§ **EXERCISE INSTRUCTIONS**: In the material below, the lines from the one containing "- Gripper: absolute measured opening" through the one containing "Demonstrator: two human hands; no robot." are to be given again exactly, ends included, and no others.

§ **DATA SHOWN**:
··········

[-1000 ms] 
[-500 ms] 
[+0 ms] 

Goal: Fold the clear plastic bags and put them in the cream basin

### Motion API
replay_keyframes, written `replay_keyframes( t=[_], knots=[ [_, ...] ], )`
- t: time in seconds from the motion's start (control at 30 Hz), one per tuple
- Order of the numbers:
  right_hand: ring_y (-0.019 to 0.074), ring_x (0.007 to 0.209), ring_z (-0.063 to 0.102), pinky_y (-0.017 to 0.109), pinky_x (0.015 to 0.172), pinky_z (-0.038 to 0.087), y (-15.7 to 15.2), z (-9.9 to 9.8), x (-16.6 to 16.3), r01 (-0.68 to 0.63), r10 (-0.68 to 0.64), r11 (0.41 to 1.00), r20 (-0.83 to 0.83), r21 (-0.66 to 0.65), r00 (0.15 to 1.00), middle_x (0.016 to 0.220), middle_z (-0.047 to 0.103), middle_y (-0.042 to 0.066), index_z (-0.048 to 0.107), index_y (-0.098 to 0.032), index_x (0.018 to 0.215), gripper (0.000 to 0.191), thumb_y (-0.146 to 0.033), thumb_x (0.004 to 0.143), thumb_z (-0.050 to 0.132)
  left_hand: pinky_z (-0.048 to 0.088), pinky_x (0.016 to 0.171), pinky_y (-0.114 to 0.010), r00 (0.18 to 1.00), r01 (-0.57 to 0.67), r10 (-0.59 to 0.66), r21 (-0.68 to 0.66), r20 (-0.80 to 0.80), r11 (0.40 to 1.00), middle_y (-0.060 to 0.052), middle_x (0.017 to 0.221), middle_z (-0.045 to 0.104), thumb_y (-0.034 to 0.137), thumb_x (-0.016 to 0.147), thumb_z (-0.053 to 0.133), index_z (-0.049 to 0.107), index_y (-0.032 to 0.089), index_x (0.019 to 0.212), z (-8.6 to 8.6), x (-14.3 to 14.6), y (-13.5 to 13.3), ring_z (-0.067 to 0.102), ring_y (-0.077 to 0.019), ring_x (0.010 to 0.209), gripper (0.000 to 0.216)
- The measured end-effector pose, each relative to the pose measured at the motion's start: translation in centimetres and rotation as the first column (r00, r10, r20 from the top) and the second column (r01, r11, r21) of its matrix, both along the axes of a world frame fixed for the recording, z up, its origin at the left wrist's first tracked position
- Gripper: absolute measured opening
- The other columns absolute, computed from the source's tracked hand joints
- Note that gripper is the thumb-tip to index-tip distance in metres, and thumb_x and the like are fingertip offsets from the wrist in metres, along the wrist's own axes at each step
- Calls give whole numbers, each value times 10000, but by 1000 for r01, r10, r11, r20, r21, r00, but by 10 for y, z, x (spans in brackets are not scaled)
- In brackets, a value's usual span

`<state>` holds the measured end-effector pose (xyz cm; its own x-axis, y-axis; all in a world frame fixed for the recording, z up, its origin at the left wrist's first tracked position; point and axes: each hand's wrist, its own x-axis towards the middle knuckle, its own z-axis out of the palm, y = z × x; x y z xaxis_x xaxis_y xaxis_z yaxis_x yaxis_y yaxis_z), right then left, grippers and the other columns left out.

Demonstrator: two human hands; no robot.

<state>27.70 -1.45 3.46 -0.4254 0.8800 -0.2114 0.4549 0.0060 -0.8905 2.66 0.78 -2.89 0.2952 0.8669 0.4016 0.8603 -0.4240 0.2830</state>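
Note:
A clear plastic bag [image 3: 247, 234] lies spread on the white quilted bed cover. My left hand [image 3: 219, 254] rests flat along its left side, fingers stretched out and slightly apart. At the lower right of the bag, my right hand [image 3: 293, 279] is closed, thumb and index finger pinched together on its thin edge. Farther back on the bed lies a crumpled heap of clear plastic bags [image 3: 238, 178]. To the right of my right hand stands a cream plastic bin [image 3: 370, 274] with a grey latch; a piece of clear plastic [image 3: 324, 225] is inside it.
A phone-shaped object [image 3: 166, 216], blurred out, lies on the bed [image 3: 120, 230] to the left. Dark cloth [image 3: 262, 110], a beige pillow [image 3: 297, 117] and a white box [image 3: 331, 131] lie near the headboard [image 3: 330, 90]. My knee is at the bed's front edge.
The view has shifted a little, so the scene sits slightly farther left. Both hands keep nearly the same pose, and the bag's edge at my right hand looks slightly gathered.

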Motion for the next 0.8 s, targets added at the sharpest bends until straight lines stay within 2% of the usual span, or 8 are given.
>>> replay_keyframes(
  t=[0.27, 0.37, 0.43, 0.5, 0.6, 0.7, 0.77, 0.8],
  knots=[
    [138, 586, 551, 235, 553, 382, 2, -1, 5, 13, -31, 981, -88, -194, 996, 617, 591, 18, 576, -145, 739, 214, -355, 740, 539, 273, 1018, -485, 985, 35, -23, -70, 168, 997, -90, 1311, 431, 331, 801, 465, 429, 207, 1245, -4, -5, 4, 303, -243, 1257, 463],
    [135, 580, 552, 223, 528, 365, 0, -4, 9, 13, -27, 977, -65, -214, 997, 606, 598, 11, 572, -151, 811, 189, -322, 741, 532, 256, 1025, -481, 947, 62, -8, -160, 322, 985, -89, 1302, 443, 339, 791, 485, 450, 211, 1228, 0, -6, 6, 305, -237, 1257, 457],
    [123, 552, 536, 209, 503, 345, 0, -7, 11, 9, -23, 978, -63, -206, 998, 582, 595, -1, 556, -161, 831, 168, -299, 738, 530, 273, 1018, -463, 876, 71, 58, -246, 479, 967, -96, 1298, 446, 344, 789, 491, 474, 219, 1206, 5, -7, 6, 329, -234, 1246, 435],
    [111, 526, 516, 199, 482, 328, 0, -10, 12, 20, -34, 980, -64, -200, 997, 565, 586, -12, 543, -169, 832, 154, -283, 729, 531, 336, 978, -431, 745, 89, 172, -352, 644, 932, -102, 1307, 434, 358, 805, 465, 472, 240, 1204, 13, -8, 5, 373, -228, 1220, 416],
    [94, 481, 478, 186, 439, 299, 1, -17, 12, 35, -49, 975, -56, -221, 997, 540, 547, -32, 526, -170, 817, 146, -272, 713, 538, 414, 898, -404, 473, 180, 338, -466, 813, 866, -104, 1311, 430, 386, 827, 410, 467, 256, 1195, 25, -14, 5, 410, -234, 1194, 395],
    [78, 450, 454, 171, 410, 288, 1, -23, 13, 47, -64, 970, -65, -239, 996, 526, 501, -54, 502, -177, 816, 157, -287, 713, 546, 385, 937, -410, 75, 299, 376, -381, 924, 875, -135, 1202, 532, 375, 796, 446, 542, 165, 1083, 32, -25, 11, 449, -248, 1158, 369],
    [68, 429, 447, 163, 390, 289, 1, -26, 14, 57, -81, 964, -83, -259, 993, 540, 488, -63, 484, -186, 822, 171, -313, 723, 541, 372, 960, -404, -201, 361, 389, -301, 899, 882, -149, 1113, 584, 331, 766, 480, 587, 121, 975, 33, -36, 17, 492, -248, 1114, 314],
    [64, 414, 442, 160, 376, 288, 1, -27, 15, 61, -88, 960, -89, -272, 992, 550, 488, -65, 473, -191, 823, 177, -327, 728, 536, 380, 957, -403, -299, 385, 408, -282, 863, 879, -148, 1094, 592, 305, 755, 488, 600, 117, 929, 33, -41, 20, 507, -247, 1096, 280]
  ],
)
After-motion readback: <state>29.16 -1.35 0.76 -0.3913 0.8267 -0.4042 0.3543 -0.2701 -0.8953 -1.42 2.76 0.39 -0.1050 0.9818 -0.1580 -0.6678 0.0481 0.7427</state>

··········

§ **REPLY**:
- Gripper: absolute measured opening
- The other columns absolute, computed from the source's tracked hand joints
- Note that gripper is the thumb-tip to index-tip distance in metres, and thumb_x and the like are fingertip offsets from the wrist in metres, along the wrist's own axes at each step
- Calls give whole numbers, each value times 10000, but by 1000 for r01, r10, r11, r20, r21, r00, but by 10 for y, z, x (spans in brackets are not scaled)
- In brackets, a value's usual span

`<state>` holds the measured end-effector pose (xyz cm; its own x-axis, y-axis; all in a world frame fixed for the recording, z up, its origin at the left wrist's first tracked position; point and axes: each hand's wrist, its own x-axis towards the middle knuckle, its own z-axis out of the palm, y = z × x; x y z xaxis_x xaxis_y xaxis_z yaxis_x yaxis_y yaxis_z), right then left, grippers and the other columns left out.

Demonstrator: two human hands; no robot.

Nothing further is required of this output.